■ **REQUIRED WORK**: The answer must be a single number: how many lines in the entries below contain the word "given".

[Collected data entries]
——————————
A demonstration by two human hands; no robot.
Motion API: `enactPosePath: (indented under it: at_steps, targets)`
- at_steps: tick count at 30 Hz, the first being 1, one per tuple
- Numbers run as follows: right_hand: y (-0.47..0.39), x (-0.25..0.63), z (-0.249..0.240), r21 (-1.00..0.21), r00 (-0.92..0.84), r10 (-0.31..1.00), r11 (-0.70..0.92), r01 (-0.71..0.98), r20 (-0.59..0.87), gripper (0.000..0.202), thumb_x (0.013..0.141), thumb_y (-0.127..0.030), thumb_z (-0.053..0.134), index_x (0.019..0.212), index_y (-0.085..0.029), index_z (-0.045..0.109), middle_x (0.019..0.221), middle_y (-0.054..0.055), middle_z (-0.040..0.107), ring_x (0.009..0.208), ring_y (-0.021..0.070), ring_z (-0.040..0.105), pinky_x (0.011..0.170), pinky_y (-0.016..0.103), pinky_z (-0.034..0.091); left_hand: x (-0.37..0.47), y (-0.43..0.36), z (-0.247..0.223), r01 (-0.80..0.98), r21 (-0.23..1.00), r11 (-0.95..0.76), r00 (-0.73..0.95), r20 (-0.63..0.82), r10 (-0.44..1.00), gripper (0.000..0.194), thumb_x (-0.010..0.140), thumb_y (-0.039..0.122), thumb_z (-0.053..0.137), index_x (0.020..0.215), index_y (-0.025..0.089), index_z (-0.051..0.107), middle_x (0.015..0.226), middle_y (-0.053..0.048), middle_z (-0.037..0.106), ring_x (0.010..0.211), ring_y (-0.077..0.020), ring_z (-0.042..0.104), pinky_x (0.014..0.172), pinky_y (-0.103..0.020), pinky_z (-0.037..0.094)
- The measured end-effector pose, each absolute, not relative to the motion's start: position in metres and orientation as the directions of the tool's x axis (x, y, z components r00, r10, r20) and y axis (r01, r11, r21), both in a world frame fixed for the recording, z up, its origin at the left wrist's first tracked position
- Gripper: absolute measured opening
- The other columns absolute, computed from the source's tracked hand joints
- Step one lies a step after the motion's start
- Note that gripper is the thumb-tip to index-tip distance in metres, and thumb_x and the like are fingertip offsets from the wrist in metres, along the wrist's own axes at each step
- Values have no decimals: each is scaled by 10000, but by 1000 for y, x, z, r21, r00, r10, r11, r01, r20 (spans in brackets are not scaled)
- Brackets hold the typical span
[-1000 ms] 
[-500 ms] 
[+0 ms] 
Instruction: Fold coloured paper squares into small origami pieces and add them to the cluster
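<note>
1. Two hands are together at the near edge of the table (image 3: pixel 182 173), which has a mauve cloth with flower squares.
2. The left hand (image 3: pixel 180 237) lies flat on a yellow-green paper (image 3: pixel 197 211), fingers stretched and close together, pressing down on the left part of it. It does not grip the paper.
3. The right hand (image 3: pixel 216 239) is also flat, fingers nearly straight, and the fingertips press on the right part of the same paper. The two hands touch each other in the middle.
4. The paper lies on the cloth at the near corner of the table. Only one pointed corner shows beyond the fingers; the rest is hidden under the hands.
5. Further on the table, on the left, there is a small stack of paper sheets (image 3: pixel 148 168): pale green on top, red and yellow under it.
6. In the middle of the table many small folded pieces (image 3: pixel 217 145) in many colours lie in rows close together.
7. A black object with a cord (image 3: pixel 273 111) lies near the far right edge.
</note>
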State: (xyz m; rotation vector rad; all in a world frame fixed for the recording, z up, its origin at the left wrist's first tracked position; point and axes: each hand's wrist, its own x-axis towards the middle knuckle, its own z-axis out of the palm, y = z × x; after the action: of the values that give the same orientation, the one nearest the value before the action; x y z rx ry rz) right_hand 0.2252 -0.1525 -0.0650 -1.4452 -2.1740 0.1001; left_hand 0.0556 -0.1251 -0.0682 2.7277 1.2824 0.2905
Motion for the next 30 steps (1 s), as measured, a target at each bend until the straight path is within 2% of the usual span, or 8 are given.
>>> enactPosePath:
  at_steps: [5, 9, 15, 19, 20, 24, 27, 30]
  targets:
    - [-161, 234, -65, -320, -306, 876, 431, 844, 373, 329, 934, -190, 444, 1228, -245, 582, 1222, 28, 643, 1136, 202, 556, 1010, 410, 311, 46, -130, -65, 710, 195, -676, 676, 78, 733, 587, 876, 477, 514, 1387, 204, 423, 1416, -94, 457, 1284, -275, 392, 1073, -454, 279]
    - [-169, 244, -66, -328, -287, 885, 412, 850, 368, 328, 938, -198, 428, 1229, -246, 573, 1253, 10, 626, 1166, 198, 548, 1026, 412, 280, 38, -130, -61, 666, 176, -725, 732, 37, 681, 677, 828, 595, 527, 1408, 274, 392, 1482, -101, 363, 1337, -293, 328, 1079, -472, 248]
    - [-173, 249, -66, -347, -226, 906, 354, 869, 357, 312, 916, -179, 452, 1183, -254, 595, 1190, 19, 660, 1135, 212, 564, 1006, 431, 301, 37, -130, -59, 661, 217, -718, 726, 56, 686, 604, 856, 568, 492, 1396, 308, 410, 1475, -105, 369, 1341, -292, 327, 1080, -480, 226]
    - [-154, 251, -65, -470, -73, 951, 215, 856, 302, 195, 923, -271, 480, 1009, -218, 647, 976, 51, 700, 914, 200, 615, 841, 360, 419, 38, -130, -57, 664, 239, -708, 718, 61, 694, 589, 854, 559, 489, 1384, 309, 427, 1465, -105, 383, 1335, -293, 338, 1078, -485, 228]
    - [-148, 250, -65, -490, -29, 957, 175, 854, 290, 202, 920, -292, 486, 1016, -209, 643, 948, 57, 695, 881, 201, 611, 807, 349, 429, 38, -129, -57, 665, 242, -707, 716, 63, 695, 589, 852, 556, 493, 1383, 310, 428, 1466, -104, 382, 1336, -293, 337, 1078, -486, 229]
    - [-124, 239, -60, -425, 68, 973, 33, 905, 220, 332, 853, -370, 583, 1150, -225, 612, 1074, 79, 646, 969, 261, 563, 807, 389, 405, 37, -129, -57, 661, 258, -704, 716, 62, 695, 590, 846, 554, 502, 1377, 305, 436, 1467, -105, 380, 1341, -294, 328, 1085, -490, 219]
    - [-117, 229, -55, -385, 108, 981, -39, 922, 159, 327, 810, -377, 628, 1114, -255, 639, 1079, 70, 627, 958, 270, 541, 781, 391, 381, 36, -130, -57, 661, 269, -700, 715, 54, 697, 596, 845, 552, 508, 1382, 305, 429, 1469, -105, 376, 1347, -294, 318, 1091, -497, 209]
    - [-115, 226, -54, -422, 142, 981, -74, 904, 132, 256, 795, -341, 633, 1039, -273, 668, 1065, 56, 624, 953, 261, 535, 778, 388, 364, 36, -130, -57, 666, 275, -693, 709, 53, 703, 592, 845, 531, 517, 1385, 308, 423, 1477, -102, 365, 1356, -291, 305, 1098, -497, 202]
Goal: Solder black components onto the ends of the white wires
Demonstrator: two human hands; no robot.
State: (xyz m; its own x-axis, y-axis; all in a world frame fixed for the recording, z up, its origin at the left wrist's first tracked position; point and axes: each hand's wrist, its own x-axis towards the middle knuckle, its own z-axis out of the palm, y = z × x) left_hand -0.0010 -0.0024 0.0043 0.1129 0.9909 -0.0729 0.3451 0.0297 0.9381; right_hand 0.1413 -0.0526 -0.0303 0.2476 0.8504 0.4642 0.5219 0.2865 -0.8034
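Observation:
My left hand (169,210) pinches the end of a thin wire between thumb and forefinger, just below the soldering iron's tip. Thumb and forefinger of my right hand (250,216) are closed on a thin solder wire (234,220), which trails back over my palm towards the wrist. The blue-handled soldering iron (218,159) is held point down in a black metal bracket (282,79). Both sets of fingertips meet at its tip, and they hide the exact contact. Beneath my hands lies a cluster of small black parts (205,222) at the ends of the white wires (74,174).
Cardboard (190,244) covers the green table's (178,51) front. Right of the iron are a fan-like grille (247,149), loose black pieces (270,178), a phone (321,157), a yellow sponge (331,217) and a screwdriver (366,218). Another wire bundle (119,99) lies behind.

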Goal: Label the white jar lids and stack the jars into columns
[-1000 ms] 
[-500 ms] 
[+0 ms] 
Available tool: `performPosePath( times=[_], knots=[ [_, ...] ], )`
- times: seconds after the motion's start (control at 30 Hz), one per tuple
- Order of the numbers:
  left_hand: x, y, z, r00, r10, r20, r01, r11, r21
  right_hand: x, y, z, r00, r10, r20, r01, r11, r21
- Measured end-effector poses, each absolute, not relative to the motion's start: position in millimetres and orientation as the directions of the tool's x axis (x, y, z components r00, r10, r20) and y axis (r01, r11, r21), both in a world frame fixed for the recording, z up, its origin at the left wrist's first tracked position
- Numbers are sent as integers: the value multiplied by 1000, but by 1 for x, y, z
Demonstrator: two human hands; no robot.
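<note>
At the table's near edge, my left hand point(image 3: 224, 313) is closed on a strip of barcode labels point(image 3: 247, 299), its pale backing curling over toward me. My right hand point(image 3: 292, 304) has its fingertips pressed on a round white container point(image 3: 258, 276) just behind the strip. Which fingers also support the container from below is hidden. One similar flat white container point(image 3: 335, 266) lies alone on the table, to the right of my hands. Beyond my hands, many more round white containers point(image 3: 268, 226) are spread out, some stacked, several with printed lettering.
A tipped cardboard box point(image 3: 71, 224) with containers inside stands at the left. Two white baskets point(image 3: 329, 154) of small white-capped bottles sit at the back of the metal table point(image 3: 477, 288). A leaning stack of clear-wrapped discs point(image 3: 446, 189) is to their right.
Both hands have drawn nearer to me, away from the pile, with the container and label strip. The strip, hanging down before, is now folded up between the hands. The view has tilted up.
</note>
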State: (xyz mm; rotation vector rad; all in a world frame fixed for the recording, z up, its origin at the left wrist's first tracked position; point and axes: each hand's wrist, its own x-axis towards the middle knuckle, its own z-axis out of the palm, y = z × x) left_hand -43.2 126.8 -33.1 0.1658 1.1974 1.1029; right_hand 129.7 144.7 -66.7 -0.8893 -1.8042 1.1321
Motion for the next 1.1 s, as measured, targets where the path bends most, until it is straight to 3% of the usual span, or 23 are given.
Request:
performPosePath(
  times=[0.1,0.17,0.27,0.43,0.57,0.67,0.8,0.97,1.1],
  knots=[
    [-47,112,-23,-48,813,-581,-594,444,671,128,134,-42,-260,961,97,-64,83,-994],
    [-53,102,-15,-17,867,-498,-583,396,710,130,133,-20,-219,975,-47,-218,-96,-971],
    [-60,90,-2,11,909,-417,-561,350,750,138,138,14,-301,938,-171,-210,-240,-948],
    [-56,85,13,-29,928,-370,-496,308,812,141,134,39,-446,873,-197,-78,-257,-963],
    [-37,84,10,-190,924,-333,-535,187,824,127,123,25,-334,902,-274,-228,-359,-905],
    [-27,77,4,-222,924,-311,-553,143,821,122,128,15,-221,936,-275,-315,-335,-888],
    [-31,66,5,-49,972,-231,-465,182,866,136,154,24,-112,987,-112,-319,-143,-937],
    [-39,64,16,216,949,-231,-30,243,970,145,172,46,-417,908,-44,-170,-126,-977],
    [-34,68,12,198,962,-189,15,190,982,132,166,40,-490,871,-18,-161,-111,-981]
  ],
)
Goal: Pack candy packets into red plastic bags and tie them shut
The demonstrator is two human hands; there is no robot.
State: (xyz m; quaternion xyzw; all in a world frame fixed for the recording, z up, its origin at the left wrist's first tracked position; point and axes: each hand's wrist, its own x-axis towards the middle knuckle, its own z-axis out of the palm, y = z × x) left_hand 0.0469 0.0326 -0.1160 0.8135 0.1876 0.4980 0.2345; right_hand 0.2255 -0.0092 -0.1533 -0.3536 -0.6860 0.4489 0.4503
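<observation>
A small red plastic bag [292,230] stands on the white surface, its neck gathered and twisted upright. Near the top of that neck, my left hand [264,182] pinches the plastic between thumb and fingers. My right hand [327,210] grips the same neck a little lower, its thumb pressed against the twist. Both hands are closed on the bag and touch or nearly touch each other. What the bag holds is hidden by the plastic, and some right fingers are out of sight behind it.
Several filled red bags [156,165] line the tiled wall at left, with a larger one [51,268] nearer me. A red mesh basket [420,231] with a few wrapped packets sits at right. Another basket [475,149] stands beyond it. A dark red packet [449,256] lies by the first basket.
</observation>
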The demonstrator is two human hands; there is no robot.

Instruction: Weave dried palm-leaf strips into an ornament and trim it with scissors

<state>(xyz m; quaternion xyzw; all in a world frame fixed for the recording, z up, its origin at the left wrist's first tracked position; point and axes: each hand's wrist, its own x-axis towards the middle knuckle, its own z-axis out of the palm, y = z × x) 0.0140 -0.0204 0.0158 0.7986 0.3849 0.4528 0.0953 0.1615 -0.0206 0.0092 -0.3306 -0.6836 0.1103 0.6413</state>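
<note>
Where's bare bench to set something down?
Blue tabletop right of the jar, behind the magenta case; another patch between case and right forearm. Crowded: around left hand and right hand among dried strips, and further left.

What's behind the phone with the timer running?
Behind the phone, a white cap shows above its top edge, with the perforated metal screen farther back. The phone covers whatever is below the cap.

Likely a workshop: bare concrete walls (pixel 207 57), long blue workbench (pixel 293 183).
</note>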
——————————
■ **RESPONSE TO THE TASK**: 2